*Your task*.
Every line of the listing below needs to be reproduced exactly.

**** Collected data

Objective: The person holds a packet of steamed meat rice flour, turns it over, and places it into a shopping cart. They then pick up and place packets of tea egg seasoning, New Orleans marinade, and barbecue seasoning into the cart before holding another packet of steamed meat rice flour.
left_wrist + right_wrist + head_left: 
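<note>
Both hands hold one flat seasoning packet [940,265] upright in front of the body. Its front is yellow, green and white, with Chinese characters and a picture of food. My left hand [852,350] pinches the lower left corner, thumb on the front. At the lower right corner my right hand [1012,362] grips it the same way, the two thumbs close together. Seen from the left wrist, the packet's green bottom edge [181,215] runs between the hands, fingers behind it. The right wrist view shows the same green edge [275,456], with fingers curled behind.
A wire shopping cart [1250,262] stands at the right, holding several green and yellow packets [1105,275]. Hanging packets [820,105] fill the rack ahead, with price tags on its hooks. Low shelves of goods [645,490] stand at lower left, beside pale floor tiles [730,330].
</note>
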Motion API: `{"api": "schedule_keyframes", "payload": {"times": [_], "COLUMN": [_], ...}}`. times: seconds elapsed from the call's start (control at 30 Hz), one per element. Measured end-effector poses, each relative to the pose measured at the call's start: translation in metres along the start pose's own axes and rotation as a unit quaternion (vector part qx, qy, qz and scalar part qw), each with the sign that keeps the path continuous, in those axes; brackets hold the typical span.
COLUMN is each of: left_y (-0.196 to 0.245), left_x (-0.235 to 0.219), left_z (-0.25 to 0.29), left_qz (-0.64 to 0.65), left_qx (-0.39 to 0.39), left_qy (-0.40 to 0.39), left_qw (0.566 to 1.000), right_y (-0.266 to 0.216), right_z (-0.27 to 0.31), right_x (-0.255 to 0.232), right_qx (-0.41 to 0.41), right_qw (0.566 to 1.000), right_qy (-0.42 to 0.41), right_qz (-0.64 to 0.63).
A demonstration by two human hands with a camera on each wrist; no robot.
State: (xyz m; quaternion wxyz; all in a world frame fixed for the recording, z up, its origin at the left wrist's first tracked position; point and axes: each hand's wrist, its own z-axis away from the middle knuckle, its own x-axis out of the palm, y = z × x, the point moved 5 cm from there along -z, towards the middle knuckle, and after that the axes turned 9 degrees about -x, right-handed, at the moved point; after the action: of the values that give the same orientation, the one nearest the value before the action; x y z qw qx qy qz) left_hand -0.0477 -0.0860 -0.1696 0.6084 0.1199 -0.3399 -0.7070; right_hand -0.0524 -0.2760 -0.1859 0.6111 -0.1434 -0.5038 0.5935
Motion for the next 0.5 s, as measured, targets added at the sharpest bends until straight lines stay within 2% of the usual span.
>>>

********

*Result*.
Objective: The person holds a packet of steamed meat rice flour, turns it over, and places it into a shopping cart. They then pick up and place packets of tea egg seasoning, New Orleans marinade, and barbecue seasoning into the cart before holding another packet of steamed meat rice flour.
left_wrist + right_wrist + head_left: 
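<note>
Both hands hold one flat seasoning packet [940,265] upright in front of the body. Its front is yellow, green and white, with Chinese characters and a picture of food. My left hand [852,350] pinches the lower left corner, thumb on the front. At the lower right corner my right hand [1012,362] grips it the same way, the two thumbs close together. Seen from the left wrist, the packet's green bottom edge [181,215] runs between the hands, fingers behind it. The right wrist view shows the same green edge [275,456], with fingers curled behind.
A wire shopping cart [1250,262] stands at the right, holding several green and yellow packets [1105,275]. Hanging packets [820,105] fill the rack ahead, with price tags on its hooks. Low shelves of goods [645,490] stand at lower left, beside pale floor tiles [730,330].
</note>
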Motion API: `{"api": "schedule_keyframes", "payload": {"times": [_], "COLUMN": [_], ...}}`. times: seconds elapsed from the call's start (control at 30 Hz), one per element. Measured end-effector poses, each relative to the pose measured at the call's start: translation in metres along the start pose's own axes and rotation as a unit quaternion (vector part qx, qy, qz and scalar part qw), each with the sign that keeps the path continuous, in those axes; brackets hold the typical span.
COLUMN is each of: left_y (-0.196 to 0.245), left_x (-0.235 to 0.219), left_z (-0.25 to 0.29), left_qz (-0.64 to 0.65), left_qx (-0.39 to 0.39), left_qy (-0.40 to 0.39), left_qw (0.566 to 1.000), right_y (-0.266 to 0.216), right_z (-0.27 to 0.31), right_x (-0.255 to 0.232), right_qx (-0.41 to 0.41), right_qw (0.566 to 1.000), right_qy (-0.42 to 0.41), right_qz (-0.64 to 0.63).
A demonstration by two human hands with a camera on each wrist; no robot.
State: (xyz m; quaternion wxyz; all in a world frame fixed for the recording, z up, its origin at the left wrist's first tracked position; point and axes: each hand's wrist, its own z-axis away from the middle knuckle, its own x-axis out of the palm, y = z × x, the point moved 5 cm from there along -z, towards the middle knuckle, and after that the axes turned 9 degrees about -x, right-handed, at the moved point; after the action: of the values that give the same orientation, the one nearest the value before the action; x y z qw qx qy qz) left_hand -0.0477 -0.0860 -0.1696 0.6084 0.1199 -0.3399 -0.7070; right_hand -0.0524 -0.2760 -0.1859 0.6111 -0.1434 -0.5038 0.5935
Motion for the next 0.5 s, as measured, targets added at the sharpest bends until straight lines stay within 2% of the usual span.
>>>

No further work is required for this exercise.